Okay, I’ll go in order of time. This morning, I woke up after having a dream that ..I got married to Thierry. I know, it’s weird. No, not weird. Fucking creepy and psychopathic. Like what the fuck Ceola, get a grip. If I were Thierry I’d be fucking SPRINTING away like Usain Bolt for chicken or some shit. Anyway. So that was weird, I’m intrigued as to what I’ll feel when I see him at Joe’s on Saturday. Hopefully not marriage proposal. That would just be embarrassing. God, how do I have friends?

More importantly, the date. Well we got drinks, I slurped mine at super human rate and was finished within minutes which probably made me look like woman vs food or something. Despite that though, I think it went well! He held the door for me, which for me is a huge plus point. We talked for about 2/3 hours which was lovely. He’s so hot. Hotter than I remembered. His shoulders are HUGE. Excuse me while I drool, I don’t want my dribble to get into the keyboard and for the laptop to fizz up and explode.

*drools*

Afterwards I saw my friend for dinner, Freya. But GUESS who we passed by. Dow. For any of you who haven’t read this blog before, Dow was obsessed with me for about 2 years (..he had never met me, yet he was obsessed – he always texted me..), and a few weeks ago we met. I ran away, but he called me up, being excessively rude and proceeded to make me cry. Chaaaarming. Anyway, so I ignored him again, and he’s making bitchy tweets about me.. I don’t understand guys like that. Why does he feel the need to be so rude for no reason? I mean, I’m absolutely happy to be civil with him, but it’s like he feels the need to relight a fire that as far as I’m concerned was put out a long, long time ago. Have you ever had that? It’s like he’s thriving off the aftermath of the forest fire. It’s finished, but in it’s absence he’s desperately attempting to relight it. 

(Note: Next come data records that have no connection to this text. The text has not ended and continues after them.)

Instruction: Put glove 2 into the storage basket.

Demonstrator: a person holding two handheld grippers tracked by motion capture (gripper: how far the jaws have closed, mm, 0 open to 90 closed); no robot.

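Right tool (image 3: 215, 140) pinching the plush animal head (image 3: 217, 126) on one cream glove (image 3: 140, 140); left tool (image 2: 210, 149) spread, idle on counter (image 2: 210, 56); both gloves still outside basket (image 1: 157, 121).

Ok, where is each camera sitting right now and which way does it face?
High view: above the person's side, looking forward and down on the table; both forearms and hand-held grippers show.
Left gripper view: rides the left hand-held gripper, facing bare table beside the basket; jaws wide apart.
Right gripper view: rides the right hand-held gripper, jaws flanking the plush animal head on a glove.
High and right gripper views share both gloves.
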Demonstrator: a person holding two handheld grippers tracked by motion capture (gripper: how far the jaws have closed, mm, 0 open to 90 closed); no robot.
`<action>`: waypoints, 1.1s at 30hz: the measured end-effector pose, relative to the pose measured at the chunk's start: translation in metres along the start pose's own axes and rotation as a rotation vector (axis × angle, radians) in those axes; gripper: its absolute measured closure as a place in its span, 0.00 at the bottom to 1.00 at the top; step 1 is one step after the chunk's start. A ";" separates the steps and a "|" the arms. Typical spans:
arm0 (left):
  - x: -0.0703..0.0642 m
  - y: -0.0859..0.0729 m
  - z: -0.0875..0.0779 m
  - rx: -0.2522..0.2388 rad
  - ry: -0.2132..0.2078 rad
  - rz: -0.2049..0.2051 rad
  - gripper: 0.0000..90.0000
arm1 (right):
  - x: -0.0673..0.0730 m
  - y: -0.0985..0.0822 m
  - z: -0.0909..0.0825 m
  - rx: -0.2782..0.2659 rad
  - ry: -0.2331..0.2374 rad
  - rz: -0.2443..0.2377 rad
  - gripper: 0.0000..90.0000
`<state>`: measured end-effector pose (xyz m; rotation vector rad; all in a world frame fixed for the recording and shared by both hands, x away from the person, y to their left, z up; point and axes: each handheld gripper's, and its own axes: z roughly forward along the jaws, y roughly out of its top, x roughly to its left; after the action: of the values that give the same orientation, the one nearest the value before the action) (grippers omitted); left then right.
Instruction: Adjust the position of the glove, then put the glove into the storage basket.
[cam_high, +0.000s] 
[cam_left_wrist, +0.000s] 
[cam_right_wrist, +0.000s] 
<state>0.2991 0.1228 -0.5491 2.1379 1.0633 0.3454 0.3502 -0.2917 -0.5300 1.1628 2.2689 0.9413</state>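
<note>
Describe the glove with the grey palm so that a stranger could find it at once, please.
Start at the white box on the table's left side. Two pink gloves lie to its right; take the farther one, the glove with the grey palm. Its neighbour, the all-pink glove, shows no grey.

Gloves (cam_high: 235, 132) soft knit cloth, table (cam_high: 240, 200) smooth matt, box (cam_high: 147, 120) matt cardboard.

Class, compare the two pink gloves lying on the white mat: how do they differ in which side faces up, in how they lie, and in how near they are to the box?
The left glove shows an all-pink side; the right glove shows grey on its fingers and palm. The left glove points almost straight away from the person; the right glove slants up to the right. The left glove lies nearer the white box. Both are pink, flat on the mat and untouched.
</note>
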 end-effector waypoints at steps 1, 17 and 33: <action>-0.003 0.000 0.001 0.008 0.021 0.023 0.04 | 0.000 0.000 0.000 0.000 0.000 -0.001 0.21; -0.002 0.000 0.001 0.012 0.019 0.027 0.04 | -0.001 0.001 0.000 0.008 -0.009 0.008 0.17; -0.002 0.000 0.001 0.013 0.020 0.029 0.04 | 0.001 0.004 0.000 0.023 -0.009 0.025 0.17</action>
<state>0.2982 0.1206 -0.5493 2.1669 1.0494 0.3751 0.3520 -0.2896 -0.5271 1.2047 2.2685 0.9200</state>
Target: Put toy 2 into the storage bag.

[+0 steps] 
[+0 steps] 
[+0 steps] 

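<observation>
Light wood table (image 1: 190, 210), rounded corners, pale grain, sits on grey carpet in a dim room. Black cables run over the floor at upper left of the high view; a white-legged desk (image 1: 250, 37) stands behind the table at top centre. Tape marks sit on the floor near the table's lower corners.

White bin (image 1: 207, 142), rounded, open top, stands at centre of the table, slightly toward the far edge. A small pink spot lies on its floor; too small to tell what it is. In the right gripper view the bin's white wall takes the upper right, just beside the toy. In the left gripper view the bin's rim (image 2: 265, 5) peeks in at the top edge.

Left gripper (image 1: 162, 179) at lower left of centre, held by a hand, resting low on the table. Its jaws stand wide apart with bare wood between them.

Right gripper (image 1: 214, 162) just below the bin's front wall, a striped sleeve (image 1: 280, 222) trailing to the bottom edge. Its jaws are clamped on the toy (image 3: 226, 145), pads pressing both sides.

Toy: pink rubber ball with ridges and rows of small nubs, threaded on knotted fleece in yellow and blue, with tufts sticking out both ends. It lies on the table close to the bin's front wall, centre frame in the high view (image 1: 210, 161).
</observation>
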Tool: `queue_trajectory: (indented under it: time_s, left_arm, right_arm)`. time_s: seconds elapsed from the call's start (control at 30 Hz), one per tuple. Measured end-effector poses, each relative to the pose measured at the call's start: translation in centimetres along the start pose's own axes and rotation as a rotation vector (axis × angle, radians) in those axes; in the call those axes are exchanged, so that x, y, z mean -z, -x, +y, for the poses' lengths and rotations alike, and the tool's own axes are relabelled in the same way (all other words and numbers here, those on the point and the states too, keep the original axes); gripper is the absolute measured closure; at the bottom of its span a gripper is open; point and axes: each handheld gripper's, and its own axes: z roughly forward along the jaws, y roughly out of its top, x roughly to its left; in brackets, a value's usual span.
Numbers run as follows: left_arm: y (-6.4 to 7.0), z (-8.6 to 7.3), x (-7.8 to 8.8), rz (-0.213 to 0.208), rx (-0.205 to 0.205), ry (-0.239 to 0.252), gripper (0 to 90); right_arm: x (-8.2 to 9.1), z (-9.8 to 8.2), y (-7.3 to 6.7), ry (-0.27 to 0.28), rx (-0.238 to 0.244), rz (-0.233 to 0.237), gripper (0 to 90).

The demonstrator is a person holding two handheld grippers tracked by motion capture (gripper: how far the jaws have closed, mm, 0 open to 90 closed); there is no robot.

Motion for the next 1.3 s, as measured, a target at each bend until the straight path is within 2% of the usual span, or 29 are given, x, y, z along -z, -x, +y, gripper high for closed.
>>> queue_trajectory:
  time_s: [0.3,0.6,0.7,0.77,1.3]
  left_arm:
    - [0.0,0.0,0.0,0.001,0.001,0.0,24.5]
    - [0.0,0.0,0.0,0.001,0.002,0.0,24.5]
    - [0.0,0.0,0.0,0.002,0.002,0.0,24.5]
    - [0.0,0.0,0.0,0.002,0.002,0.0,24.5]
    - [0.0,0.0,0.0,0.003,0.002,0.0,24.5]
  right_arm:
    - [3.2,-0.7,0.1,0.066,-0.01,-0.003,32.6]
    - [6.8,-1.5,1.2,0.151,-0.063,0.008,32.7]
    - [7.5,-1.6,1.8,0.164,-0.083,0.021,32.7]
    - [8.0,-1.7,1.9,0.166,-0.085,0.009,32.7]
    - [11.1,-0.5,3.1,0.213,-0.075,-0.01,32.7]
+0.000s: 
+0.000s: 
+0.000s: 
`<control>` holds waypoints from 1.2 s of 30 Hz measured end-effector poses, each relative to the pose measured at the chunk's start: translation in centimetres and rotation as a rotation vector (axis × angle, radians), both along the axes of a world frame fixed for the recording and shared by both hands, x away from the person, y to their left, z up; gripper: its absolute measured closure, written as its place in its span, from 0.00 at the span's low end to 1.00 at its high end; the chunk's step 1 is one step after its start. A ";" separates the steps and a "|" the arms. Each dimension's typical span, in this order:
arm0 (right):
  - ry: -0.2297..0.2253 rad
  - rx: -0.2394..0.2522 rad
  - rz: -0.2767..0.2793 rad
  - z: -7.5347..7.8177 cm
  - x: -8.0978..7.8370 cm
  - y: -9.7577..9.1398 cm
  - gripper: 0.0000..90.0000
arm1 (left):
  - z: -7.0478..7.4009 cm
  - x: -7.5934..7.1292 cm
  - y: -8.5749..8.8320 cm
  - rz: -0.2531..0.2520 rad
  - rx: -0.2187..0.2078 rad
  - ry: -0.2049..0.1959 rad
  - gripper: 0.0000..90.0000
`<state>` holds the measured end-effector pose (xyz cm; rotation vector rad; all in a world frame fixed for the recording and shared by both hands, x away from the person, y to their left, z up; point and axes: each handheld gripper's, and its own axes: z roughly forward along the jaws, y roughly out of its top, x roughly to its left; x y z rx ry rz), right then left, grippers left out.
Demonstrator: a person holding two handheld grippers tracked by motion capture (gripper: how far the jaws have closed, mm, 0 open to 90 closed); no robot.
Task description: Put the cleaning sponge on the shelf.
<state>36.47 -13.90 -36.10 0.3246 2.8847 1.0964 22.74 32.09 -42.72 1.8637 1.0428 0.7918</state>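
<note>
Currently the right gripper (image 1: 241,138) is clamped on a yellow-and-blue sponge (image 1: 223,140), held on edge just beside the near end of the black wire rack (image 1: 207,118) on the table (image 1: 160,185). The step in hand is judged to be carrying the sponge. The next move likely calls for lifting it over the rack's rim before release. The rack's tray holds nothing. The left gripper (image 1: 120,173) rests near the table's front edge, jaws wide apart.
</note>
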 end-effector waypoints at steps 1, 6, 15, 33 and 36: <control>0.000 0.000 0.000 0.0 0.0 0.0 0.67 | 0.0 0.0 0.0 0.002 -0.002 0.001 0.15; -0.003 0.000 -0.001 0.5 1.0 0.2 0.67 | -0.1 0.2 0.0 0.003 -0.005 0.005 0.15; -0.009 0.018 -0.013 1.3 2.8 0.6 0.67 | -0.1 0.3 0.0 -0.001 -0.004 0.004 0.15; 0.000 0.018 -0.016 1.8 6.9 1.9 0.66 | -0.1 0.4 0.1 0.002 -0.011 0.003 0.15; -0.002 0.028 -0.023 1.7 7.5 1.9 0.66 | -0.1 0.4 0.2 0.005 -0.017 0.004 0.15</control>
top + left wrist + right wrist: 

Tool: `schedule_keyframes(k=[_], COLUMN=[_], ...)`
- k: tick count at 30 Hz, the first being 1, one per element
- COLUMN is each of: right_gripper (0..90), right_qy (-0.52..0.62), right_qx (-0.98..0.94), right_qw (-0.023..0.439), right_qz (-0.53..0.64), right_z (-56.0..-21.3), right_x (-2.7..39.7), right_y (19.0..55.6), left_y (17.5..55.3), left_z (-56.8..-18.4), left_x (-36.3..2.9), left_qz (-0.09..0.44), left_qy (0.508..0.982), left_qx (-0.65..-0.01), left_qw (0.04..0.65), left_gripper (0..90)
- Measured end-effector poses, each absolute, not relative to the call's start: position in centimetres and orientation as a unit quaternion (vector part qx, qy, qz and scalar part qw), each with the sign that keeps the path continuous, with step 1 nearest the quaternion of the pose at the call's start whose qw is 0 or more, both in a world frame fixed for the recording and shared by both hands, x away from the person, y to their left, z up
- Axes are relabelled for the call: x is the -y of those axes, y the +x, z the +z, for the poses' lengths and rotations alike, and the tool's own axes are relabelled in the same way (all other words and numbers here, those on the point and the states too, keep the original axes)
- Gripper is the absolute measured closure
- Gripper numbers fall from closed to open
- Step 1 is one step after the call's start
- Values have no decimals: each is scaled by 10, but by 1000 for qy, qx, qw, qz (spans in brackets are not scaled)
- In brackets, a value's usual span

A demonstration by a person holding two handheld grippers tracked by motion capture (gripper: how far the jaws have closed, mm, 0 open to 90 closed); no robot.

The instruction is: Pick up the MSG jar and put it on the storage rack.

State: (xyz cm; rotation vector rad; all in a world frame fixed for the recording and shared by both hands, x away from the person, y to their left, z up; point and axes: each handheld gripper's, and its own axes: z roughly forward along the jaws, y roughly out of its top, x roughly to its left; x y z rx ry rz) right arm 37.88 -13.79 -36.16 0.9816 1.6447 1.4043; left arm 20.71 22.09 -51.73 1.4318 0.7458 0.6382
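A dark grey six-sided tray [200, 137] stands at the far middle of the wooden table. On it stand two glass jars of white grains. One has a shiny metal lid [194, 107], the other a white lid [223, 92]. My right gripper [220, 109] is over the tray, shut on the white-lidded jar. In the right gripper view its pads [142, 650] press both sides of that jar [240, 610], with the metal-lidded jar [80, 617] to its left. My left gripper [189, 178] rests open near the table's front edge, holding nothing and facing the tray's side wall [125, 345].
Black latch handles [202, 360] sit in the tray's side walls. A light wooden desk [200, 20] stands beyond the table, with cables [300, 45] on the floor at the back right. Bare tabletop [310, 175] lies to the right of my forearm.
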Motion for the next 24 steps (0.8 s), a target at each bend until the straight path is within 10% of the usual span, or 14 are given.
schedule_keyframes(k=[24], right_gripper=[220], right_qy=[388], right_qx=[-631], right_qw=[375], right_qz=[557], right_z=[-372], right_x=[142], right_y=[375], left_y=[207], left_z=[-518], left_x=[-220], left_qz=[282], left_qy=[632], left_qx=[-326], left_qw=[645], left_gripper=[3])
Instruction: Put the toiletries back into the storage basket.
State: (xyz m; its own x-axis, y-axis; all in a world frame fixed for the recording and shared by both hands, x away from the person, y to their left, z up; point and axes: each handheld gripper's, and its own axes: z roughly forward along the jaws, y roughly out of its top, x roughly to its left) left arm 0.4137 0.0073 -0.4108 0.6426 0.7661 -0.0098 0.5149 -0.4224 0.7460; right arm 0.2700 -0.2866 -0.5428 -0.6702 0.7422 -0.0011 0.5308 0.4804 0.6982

Dinner was nice, nevertheless. We had Chinese take-out and beer. I actually hate beer, I don’t know why I drank it. It leaves a sickly bitter taste in my mouth that just makes me want to spew chunks everywhere if I’m being quite honest. I hadn’t seen Freya in so long, I was beginning to think we weren’t good friends anymore. Afterwards we went and sat on the grass outside with ice cream. Then it got cold, so we went and got hot chocolate. I’m pretty sure i’ll have gained around eighty three pounds by tomorrow by the amount I’ve eaten today. I had that awkward moment when I went to unbutton my shorts, only to realise that they were already unbuttoned and I had just eaten LOADS. Tried to style it out, as if I had gone to unwedgie myself. It failed.

Other than all that though, my day has been good! I haven’t talked to Thierry. Nor have I talked to Maurice that much. I’ll text Maurice now, he always brightens me up a bit; by the amount of complaining I’m doing in this blog I’m probably sounding like a manic depressive. I’m going to go have a midnight feast now, and gain another sixteen pounds. Coronary heart disease HERE I COME.